(YOUR OBJECTIVE) Could you restate the whole listing below word for word, minus the pictures?
------ SOURCE MATERIAL ------
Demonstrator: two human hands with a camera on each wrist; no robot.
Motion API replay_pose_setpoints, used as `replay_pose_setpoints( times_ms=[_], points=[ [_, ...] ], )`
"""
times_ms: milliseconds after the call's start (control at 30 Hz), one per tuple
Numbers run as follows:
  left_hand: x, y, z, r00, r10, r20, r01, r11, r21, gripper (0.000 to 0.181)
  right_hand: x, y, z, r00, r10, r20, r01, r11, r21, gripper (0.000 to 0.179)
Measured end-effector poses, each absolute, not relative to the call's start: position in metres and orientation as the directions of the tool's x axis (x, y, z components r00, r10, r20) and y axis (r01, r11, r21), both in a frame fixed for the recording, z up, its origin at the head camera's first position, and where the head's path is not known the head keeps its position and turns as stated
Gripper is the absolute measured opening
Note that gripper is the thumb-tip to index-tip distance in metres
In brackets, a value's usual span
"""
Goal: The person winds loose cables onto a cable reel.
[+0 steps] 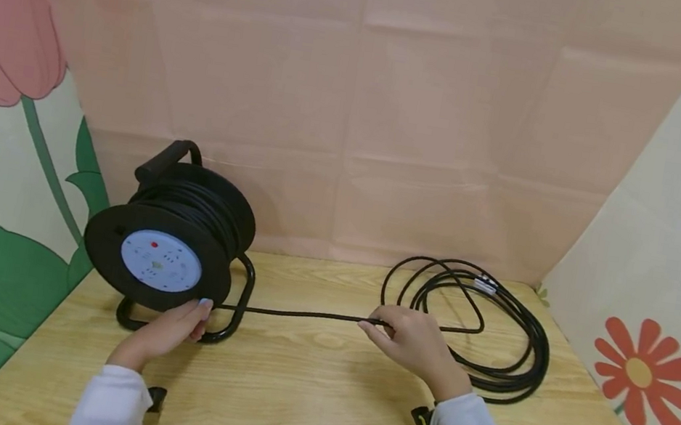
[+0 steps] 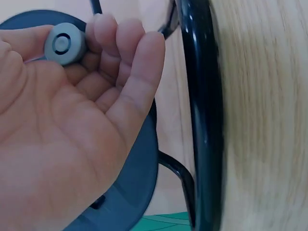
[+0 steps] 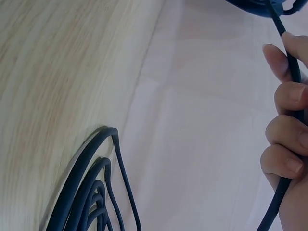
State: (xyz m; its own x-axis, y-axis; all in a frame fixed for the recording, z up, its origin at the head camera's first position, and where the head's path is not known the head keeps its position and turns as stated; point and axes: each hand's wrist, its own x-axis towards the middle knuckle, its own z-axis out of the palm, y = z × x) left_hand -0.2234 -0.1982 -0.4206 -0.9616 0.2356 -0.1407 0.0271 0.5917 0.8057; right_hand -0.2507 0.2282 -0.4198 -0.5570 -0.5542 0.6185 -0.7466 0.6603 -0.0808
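A black cable reel (image 1: pixel 228 214) with a pale blue socket panel (image 1: pixel 161 261) on its face stands on its tube frame at the left. My left hand (image 1: pixel 166 335) is at the reel's lower front edge, its thumb and curled fingers around a small grey knob (image 2: pixel 65 44). Black cable (image 1: pixel 299 313) runs nearly straight from the reel to my right hand (image 1: pixel 409 344). The right fingers (image 3: pixel 288 127) curl round that cable, as the right wrist view shows. Behind and right of this hand, loose loops of cable (image 1: pixel 534 352) lie coiled on the table.
The wooden table (image 1: pixel 312 399) meets a pink sheet (image 1: pixel 352 133) at the back. A white tag (image 1: pixel 485 285) sits on the coil. The reel's carrying handle (image 1: pixel 159 163) sticks up at its top, and its black frame tube (image 2: pixel 204 96) passes close beside the left hand.
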Motion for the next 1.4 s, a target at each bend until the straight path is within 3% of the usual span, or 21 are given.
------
(ANSWER SPACE)
Demonstrator: two human hands with a camera on each wrist; no robot.
Motion API replay_pose_setpoints, used as `replay_pose_setpoints( times_ms=[_], points=[ [_, ...] ], )`
"""
times_ms: milliseconds after the call's start (control at 30 Hz), one per tuple
Numbers run as follows:
  left_hand: x, y, z, r00, r10, r20, r01, r11, r21, gripper (0.000 to 0.181)
  right_hand: x, y, z, r00, r10, r20, r01, r11, r21, gripper (0.000 to 0.179)
Measured end-effector poses, each absolute, not relative to the call's start: position in metres and orientation as the directions of the tool's x axis (x, y, z components r00, r10, r20) and y axis (r01, r11, r21), both in a frame fixed for the recording, z up, its origin at the head camera's first position, and where the head's path is not known the head keeps its position and turns as stated
Gripper is the absolute measured opening
Note that gripper is the thumb-tip to index-tip distance in metres
In brackets, a value's usual span
"""
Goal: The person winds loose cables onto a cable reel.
[+0 steps] 
[+0 steps] 
[+0 steps] 
State: (xyz m; its own x-axis, y-axis; all in a frame fixed for the recording, z up, its origin at the head camera's first position, and where the head's path is not known the head keeps its position and turns as stated; point and axes: each hand's wrist, its own x-axis towards the middle knuckle, its own z-axis out of the palm, y = z × x) left_hand -0.2234 -0.1982 -0.4206 -0.9616 0.2356 -0.1407 0.0271 0.5917 0.8057; right_hand -0.2507 0.2282 -0.4198 -0.5570 -0.5542 0.6185 -0.7466 0.6603 -0.0808
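A black cable reel (image 1: pixel 228 214) with a pale blue socket panel (image 1: pixel 161 261) on its face stands on its tube frame at the left. My left hand (image 1: pixel 166 335) is at the reel's lower front edge, its thumb and curled fingers around a small grey knob (image 2: pixel 65 44). Black cable (image 1: pixel 299 313) runs nearly straight from the reel to my right hand (image 1: pixel 409 344). The right fingers (image 3: pixel 288 127) curl round that cable, as the right wrist view shows. Behind and right of this hand, loose loops of cable (image 1: pixel 534 352) lie coiled on the table.
The wooden table (image 1: pixel 312 399) meets a pink sheet (image 1: pixel 352 133) at the back. A white tag (image 1: pixel 485 285) sits on the coil. The reel's carrying handle (image 1: pixel 159 163) sticks up at its top, and its black frame tube (image 2: pixel 204 96) passes close beside the left hand.
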Motion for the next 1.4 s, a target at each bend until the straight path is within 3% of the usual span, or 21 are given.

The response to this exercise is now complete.